:: Work to be completed ::
Every line below between the line holding "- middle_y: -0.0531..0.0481" and the line holding "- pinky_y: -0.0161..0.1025", inclusive, should be repeated exactly, and all other lines omitted.

:: Extracted entries ::
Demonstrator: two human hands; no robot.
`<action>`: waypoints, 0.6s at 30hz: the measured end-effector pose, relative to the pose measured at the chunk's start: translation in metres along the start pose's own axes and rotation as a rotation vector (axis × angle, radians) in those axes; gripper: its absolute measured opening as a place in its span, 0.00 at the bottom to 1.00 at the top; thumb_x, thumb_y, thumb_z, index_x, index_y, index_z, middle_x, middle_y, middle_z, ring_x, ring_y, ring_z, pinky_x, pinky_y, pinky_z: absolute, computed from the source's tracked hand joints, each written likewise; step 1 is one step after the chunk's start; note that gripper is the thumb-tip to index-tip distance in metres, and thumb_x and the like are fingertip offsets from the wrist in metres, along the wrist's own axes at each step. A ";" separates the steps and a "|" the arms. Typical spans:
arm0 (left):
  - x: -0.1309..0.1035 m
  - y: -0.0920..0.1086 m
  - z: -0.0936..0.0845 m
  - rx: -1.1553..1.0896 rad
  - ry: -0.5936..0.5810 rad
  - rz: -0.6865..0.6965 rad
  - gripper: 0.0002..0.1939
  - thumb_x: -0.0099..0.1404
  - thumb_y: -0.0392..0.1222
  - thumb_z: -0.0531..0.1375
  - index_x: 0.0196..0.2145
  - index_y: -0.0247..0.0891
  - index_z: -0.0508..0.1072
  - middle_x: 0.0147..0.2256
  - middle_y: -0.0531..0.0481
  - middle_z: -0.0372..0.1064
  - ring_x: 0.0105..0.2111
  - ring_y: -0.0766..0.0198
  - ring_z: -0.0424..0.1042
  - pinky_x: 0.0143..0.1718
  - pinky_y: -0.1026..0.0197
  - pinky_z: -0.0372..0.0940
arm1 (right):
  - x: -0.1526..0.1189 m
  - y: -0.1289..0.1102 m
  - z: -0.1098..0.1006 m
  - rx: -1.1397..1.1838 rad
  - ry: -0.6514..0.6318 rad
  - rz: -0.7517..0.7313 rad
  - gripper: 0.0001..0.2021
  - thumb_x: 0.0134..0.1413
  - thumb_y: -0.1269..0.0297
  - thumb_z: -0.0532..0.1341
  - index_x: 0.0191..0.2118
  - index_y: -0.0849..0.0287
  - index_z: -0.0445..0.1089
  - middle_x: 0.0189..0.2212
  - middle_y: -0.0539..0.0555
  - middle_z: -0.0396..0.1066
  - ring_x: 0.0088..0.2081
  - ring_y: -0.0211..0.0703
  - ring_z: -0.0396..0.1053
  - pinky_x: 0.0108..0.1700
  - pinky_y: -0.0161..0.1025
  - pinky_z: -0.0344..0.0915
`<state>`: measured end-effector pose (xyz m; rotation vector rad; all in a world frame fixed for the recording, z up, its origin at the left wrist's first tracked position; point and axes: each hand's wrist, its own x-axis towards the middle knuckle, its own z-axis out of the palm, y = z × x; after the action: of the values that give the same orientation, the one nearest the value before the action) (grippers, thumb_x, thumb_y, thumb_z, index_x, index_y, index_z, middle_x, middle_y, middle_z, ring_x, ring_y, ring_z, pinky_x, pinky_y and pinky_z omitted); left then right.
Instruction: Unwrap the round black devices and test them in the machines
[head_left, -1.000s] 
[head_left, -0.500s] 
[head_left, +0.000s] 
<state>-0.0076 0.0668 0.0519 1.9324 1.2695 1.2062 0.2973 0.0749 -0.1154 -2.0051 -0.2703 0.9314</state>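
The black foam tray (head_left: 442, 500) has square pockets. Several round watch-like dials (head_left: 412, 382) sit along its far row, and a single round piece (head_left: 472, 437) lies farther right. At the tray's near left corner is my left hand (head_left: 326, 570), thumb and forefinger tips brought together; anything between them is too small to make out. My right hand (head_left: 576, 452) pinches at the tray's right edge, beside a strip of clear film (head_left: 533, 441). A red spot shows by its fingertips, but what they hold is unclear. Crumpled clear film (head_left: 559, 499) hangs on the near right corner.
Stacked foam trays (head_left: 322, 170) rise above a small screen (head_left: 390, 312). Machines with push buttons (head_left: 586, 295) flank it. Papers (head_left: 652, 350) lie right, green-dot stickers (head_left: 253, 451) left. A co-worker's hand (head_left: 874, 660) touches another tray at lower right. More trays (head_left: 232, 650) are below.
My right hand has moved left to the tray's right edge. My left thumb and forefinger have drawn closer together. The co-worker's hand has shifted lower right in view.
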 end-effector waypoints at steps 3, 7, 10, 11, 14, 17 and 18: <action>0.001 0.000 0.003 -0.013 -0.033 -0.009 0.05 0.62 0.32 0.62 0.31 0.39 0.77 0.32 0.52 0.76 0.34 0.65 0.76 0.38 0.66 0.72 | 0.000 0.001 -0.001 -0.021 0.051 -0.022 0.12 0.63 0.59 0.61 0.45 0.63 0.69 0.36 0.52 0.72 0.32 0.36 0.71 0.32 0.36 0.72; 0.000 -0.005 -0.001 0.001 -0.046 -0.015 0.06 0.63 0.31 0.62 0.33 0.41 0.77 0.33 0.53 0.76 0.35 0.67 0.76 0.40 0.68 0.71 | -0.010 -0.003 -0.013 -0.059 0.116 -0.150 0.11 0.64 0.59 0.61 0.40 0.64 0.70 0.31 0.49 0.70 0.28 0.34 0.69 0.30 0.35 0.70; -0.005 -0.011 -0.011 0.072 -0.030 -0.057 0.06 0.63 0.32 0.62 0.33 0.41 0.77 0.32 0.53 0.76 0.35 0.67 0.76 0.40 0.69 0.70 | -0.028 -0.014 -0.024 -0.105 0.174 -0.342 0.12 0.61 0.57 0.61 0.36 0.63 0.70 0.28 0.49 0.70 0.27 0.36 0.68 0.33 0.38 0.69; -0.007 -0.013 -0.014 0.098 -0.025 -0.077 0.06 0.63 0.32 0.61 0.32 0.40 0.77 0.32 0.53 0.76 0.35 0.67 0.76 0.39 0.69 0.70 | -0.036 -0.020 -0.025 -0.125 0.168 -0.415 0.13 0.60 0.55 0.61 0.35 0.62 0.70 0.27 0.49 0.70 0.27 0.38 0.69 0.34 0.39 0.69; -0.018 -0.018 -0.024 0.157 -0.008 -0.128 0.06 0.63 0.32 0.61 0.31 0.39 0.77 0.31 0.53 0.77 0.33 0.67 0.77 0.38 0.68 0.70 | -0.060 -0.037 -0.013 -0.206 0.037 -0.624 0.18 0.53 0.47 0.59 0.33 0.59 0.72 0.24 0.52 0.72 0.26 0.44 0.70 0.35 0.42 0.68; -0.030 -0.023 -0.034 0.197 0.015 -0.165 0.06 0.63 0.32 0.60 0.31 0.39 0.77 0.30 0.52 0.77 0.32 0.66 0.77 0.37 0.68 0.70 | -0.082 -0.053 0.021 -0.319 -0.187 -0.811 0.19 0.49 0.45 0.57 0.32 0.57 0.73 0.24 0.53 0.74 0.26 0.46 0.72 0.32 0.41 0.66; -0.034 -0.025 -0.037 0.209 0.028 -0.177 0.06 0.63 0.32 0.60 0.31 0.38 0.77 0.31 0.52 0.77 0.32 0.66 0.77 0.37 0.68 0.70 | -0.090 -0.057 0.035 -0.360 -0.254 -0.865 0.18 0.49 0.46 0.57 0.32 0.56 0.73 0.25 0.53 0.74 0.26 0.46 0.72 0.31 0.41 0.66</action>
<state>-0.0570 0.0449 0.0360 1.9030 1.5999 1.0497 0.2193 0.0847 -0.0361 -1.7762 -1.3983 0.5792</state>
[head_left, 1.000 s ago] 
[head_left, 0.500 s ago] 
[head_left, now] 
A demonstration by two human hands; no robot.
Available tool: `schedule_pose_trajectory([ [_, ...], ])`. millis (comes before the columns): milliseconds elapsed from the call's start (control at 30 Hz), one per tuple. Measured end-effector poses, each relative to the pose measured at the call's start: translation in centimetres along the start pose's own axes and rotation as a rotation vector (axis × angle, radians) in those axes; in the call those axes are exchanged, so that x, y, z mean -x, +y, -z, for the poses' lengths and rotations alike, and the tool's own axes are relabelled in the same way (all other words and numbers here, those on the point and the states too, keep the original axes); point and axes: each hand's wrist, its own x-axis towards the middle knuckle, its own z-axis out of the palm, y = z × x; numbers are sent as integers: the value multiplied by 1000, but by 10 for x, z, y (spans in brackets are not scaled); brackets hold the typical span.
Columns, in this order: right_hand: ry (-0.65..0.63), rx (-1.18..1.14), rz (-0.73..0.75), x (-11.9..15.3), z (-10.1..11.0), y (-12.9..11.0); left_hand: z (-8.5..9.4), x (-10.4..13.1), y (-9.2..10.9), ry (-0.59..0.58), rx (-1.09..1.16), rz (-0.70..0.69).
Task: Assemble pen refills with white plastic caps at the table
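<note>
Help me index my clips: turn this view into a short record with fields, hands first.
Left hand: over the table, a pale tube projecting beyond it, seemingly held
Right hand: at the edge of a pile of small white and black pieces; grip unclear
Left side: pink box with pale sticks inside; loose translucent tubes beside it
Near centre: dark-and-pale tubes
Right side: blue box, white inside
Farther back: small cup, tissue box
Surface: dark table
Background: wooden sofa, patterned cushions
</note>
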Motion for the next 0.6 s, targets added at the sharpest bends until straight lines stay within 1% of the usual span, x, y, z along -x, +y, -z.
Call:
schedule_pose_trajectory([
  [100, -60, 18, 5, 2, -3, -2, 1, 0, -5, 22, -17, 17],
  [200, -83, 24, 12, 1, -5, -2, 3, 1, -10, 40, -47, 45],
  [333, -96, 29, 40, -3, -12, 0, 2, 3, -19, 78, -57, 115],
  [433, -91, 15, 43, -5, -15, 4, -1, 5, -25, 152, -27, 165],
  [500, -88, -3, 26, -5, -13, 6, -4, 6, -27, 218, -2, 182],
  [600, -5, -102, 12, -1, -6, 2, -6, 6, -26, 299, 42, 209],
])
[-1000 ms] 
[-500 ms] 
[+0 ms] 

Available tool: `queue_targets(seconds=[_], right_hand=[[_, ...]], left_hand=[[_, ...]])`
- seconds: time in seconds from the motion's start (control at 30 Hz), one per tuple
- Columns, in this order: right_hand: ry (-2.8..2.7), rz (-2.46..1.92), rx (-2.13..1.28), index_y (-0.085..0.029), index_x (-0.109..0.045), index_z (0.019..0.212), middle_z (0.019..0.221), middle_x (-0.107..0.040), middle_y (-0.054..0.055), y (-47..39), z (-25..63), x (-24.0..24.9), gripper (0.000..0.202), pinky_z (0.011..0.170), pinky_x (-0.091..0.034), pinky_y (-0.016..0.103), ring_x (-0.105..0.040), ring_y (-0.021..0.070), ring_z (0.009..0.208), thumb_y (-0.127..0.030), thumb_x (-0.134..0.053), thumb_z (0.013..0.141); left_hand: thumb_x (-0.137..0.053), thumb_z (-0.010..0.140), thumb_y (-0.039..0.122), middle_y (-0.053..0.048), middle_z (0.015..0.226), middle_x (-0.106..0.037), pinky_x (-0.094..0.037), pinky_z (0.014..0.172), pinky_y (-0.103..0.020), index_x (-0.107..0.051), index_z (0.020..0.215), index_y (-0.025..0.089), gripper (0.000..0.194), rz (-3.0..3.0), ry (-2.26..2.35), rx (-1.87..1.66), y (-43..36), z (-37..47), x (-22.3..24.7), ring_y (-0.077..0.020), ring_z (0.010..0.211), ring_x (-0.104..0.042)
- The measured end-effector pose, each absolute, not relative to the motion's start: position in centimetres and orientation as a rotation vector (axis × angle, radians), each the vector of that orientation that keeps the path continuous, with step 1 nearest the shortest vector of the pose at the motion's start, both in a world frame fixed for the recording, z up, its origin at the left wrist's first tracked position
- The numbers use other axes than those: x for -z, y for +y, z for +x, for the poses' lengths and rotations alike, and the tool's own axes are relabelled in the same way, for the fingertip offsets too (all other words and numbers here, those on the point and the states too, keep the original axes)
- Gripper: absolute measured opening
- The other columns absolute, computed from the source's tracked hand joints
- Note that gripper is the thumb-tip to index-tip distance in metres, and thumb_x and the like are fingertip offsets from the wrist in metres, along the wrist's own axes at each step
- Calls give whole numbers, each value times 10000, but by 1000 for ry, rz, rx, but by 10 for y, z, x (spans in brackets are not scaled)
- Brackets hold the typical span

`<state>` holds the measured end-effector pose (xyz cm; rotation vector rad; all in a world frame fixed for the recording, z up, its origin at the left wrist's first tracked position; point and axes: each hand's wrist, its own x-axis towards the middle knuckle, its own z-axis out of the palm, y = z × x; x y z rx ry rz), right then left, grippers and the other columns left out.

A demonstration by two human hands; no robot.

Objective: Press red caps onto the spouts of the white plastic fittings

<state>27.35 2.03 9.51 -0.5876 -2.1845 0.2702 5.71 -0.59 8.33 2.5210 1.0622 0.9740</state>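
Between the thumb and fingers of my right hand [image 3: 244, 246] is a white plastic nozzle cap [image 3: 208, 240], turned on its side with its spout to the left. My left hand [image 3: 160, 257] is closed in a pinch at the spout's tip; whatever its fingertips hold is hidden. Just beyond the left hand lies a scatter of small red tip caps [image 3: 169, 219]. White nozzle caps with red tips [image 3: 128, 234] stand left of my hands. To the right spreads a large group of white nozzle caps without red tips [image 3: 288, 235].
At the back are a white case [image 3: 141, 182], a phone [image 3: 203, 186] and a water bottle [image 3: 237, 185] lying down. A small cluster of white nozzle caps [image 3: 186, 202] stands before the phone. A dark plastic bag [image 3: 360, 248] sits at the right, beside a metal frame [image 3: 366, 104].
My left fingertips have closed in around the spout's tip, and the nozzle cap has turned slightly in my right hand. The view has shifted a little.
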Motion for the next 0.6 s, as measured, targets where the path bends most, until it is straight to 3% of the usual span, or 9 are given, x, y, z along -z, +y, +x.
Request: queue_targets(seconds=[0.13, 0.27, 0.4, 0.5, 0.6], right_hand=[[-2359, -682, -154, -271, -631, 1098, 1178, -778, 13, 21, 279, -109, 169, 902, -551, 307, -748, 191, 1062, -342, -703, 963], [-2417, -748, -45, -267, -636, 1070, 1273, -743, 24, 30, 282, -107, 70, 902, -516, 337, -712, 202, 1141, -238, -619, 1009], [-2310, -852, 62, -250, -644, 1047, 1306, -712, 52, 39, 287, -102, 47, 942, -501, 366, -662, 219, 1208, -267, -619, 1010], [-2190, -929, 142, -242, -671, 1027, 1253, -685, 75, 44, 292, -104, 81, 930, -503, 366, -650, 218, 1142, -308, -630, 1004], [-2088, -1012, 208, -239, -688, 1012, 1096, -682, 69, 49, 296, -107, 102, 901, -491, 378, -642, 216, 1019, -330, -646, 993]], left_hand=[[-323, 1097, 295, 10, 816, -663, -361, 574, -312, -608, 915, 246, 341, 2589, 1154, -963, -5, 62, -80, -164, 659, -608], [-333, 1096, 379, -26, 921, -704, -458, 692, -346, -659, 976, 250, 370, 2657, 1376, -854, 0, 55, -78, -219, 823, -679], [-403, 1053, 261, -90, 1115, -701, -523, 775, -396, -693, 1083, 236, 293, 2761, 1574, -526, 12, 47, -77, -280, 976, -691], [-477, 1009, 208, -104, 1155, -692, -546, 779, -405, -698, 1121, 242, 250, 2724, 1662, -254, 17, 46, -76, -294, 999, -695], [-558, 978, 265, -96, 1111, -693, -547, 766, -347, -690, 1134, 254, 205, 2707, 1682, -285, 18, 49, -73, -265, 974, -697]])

:: Response for this exercise ::
  - middle_y: -0.0531..0.0481
  - middle_z: -0.0372..0.1064
  - ring_x: 0.0105..0.2111
  - ring_y: -0.0766..0.0198
  - ring_z: -0.0424..0.1042
  - pinky_x: 0.0143..0.1718
  - pinky_y: -0.1026..0.0197
  - pinky_z: -0.0372..0.0940
arm1 (right):
  - x: -0.1526..0.1189 m
  - y: -0.1289..0.1102 m
  - z: -0.1098..0.1006 m
  - rx: -1.1397..1.1838 rad
  - ry: -0.6514..0.6318 rad
  - rz: -0.7517..0.7313 rad
  - gripper: 0.0001..0.2021
  - thumb_x: 0.0134..0.1413
  - thumb_y: -0.1269..0.0297
  - thumb_z: -0.0532..0.1341
  - index_x: 0.0191..0.2118
  - index_y: -0.0849..0.0287
  - index_z: -0.0445..0.1089
  - middle_x: 0.0189..0.2212
  - middle_y: -0.0539..0.0555
  - middle_z: -0.0396..0.1066
  - ring_x: 0.0088..0.2081
  - ring_y: -0.0211..0.0703
  - ring_z: -0.0396..0.1053
  - pinky_x: 0.0108..0.1700
  - pinky_y: -0.0161..0.1025

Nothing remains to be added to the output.